David Burns helped redefine the role of first responders after the Columbine High School shooting of 1999. He is now a trainer for the Advanced Law Enforcement Rapid Response Training, or 'ALERRT.'

"The objective is to put themselves between the shooter and the innocent victims as quickly as possible,” Burns said.

More than 40,000 officers have received training from the ALERRT team at Texas State University, but as Burns explains, all the training in the world can't prepare you for what happened in Connecticut.

"There was a lot of raw emotion taking place in this office several hours ago, you can't process this, why would someone do this, I wish I had the answer to that,” he said.

Burns got a call from colleagues on the East Coast the morning of the shooting. An active shooter scenario he has gone through many times.
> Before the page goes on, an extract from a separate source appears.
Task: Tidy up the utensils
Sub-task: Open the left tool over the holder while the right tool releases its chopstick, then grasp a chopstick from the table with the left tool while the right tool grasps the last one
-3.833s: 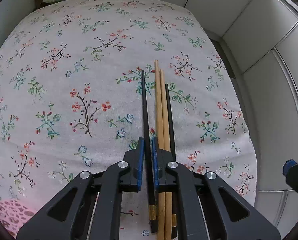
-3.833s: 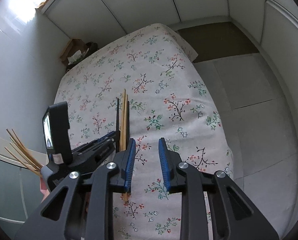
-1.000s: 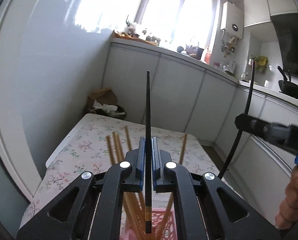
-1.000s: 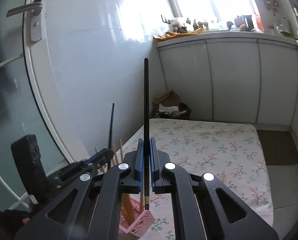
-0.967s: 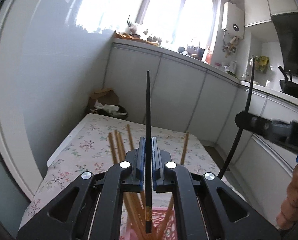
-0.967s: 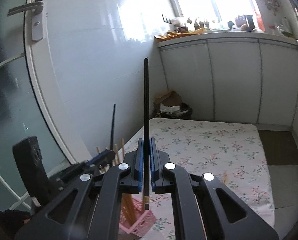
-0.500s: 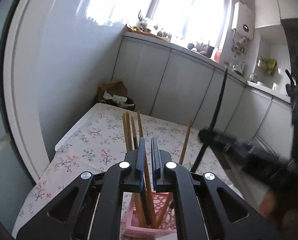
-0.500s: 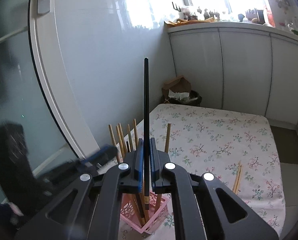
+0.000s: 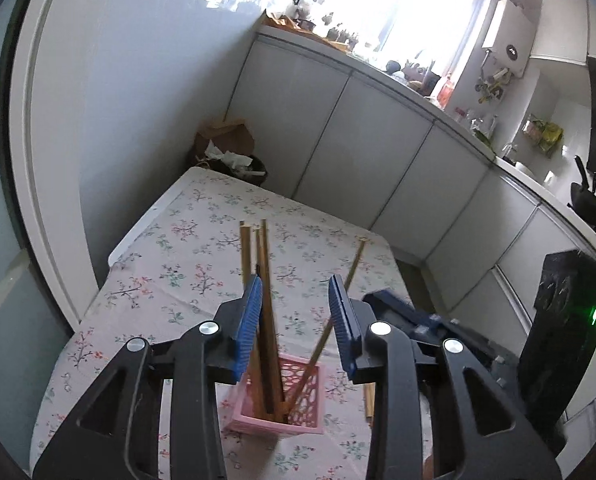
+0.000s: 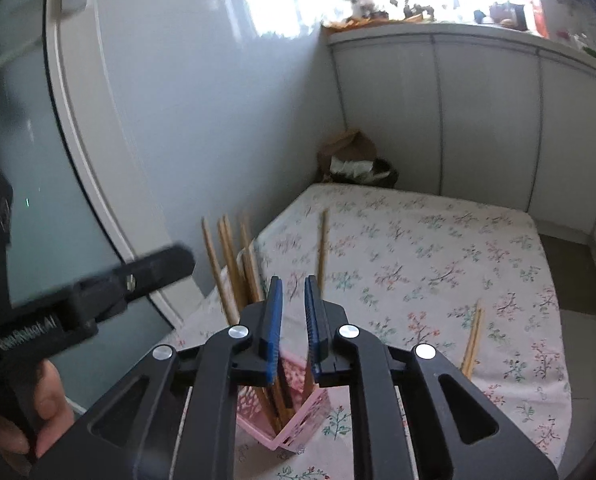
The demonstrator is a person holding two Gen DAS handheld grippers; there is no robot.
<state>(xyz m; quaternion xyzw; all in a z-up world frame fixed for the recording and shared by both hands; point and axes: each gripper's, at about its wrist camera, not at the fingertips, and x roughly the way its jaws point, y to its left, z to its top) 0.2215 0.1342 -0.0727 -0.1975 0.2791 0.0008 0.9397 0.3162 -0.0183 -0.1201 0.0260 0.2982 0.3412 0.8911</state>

"Who's name will be plastered all over the news and the media tonight, how many folks can even name, three victims of the hundreds of victims that have fallen prey to this type of predator," Burns said.

For Burns it is all about stopping a shooter as soon as he starts. While it may sound obvious, it is this change in thinking that is the focus of his training.

Before the Columbine shooting Law Enforcement would secure a perimeter and wait for a specialized unit such as SWAT to arrive, but the national average for a tactical response team is anywhere from 30 minutes to an hour.

For Burns, that means arming those on the front lines.

"We have to prepare to defend ourselves this is not a fire drill this is not a tornado or an earthquake drill this is a mad man who is coming in and if we lay there in the fetal position and allow him to, he will murder us," Burns said.

The next push we will see in law enforcement is the move to Tactical Emergency Casualty Care.

Training police officers to deal with wounded before it is safe for EMTs to enter a scene.